Falsificatie van causale hypothese is hiermee moeilijk of onmogelijk gemaakt omdat de basis van de falsificatie ook bij de hulpaannames kan liggen.
Onderdetermintatie
Betekend de aanwezigheid van alternatieve verklaringen. Kan zijn causale hypotheses uit andere theorie, bepaalde achtergrondvariabele.

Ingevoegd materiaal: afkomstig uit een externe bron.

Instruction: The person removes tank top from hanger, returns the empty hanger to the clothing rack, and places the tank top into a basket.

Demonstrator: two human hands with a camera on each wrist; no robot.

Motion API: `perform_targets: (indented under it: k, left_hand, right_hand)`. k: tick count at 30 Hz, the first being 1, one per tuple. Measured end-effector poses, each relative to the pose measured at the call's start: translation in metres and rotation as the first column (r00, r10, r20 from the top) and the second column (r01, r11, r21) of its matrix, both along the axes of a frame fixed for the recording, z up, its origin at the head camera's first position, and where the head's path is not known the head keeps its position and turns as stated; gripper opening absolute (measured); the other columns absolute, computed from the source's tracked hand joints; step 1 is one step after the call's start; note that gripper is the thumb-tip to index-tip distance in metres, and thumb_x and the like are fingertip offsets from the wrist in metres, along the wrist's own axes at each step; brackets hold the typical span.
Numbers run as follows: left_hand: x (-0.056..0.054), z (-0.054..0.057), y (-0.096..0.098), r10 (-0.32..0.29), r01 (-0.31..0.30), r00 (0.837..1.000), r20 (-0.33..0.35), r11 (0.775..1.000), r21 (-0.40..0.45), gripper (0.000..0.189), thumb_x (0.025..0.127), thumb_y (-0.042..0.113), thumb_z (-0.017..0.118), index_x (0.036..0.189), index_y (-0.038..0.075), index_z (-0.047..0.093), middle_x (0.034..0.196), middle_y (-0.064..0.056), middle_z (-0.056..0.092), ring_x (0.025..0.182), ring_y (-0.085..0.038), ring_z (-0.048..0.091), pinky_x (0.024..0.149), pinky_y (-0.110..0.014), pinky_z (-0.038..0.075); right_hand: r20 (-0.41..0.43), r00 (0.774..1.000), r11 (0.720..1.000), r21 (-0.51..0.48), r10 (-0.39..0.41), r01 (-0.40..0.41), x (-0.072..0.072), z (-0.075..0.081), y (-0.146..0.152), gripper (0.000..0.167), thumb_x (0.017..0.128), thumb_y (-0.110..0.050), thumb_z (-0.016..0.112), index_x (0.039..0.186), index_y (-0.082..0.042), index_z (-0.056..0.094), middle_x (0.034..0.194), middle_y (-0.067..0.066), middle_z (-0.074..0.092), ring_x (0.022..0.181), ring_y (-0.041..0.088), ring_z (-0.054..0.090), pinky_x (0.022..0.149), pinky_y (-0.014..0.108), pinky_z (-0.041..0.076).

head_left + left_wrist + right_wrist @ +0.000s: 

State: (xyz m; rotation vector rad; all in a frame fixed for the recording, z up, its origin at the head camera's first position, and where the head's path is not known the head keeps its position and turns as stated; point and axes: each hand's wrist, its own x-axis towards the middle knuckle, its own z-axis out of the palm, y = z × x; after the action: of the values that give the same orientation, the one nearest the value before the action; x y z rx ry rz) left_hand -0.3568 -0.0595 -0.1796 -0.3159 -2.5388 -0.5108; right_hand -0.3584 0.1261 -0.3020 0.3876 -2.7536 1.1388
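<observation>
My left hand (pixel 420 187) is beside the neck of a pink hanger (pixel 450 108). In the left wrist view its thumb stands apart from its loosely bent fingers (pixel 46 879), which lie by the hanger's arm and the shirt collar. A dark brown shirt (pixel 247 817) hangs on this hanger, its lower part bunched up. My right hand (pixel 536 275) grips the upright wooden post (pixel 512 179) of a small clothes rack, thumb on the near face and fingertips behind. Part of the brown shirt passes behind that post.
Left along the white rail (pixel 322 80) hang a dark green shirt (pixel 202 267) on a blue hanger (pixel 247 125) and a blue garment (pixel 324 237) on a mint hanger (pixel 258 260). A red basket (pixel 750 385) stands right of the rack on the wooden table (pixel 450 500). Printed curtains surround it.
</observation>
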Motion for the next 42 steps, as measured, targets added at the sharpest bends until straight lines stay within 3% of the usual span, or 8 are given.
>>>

Onderdeterminatie tegen gaan
- beslissing uitstellen, dit is meestal geen echt oplossing
- replicatie van onderzoek, onderzoek precies nog eens zo uitvoeren om te kijken of tot dezelfde resultaten komt.
Ockham’s razor
De voorkeur te geven aan eenvoud. Bv de keuze voor meest aantrekkelijke hypothese.
Causale keten
Causaliteit kun je zien als een causale keten van gebeurtenissen of variabelen waarbij het optreden of de afwezigheid van de ene gebeurtenis bepalend is voor het optreden van de andere gebeurtenis.
Doel causale inferentie
Betekend causaal verband vinden, is het vinden van oorzaken die gelden voor het individu. Causale uitspraken op populatieniveau gelden dan als gemiddelde van de causale relaties die gelden voor individuen binnen die populatie.
Counterfactual
Ofwel contrafeitelijk. Hierbij wordt geredeneerd vanuit een situatie die tegengesteld is aan de feitelijke uitkomst. (feitelijk: longkanker - roken, contrafeitelijk: longkanker - niet roken).
Iemand die longkanker krijgt en rookt, daarbij is niet te bepalen of hij ook longkanker kreeg als hij niet rook, vandaar causale gevolgtrekkingen er complex.
Te herkennen aan het woordje ‘zou’ in de zin.
Correlatie
Hierbij wordt naar de feitelijke uitkomst gekeken en wordt de vergelijking met counterfactual buiten beschouwing gelaten.
Twee ideeën Potochnik voor causale relaties
- causale processen kunnen gezien worden als relaties waarbij het optreden van de ene gebeurtenis verschil maakt voor het optreden van de andere gebeurtenis (= difference-making).
- causale processen een fysieke overdracht van energie behelzen.